New traders often get confused when deciding what tools to use in order to analyze the markets and select trading opportunities. Looking at the selections available as well as the tools offered in today’s advanced trading software, it is easy for one to become overwhelmed. Fortunately, there is a simple and logistical way to sort through the market ebbs and flows and identify the highest probability, lowest risk trading opportunities.
When we are planning to trade, we need to start from the top. It does not matter if you are holding for 10 minutes, 10 days, or 10 weeks. The broad markets always have influence over the stocks making up their components. I have seen this hold true for markets in the U.S., India, London, Dubai, and Singapore. We need to establish the trend and potential turning points (supply & demand), of the broad market before we look to our individual stocks. Most stocks will move further and faster with the market’s trend than when they are fighting it. Of course, there are always exceptions. However, even when the stock is trending opposite of the market, they will often reach supply and/or demand at nearly the same time.

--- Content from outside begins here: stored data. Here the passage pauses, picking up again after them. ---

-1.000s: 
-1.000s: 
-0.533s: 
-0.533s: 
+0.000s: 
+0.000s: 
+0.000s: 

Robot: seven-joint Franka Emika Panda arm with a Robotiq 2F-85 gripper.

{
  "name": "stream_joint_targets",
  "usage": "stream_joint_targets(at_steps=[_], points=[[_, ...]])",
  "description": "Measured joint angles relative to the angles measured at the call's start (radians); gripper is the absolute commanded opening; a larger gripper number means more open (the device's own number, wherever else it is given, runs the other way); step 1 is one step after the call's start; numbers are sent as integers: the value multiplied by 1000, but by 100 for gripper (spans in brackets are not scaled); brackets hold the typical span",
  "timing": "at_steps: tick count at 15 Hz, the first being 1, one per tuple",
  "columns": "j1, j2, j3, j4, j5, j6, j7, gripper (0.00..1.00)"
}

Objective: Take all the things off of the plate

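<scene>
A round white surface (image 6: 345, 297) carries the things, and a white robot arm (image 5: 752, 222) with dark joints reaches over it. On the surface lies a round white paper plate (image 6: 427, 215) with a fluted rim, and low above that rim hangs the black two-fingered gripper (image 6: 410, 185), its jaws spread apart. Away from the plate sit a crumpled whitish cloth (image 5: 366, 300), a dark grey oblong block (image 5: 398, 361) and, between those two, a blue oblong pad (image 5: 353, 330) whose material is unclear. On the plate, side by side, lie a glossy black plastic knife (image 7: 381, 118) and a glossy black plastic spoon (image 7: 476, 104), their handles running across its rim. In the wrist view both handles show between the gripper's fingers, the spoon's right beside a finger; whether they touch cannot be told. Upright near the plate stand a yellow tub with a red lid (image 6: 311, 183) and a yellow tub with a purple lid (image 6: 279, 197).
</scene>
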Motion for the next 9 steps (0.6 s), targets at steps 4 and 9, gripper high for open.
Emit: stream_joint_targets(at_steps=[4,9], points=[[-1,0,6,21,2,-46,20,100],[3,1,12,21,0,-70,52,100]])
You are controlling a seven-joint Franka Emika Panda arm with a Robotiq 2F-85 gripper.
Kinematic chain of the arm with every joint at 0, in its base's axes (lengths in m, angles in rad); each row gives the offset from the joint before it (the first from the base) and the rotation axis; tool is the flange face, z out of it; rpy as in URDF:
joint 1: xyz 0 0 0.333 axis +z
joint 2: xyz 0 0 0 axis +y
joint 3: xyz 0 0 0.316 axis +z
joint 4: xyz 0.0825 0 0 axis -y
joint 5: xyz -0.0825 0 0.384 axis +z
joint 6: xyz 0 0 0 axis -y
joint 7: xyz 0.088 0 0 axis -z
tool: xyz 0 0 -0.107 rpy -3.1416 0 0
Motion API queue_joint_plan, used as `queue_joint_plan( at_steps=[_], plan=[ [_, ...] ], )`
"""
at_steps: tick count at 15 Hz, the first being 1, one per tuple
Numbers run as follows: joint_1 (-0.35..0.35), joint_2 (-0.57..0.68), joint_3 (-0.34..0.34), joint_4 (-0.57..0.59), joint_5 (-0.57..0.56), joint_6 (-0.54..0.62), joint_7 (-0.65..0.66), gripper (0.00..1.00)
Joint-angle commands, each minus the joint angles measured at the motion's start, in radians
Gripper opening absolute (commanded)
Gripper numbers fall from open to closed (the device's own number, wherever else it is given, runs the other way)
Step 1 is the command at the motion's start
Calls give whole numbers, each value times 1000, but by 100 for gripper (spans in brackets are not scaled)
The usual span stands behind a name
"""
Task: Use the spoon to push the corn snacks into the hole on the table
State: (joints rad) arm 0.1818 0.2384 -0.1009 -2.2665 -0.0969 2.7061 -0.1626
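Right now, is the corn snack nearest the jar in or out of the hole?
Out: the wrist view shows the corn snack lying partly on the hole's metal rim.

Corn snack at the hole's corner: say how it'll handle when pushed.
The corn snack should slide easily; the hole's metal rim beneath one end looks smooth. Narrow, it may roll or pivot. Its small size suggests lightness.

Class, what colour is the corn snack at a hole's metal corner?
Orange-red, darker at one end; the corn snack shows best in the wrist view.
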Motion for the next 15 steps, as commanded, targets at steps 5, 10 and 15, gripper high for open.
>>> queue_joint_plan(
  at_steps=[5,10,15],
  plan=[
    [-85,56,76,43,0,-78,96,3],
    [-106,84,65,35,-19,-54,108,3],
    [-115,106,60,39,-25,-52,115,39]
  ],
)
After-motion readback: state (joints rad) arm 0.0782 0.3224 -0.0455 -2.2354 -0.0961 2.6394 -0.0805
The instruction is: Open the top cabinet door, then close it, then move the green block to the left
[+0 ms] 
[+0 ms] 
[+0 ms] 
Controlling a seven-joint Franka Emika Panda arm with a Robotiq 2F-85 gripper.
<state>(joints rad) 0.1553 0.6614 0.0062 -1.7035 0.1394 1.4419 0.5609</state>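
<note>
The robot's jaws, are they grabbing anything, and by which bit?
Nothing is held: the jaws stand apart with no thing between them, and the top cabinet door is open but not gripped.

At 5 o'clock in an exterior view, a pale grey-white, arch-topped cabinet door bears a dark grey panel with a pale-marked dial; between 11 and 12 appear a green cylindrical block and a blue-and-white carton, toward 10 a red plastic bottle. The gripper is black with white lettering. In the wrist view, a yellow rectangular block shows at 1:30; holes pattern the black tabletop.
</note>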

Once we know what the market is likely to do during the timeframe we are trading, it is important to look at the stock to find the current trend. We want to know the direction of the trend, the strength of the trend, and the possible turning points in that trend (again supply and demand). By looking at the price and volume, a trader gains most of the knowledge they need to trade without the added use of any indicators. You can ascertain the trend direction and strength by observing the color, size, and shape of the candles themselves with volume as a supporting indicator. Looking at the past price action, a trader can also see the most probable turning points or entry and exit targets from supply and demand.
For those of you who are not familiar or comfortable with reading price and volume, I suggest you visit your local Online Trading Academy center and take one of our courses that will give you this knowledge. For added information regarding strength of the trend and confirming weakness at turning points, you can use a momentum indicator such as ADX or MACD. Even multiple moving averages offer a clue to a trader looking to determine trend strength. Just remember that you need to rely on price itself to make your entries and exits. Relying on the indicators makes you late as they are all lagging in their movement and signals.
When looking at the possible turning points of price, we can also look at the condition of oscillators like Stochastics, RCI, CCI and others. You have to use them in the correct manner however. Trying to take all buy and sell signals given by them will not only make your crazy, it will also drain your account. They are to be used to confirm decisions made on price action. Stocks will remain overbought or oversold for a long time in a strong trend. What you need to look for are clues that there is a change in sentiment and price action at a previously identified supply or demand zone.Overall, your trading decisions need to be centered on identifying trends and supply and demand zones of the broad market and your stock. The technical indicators are decision support tools and may not even be necessary once you become adept at reading price.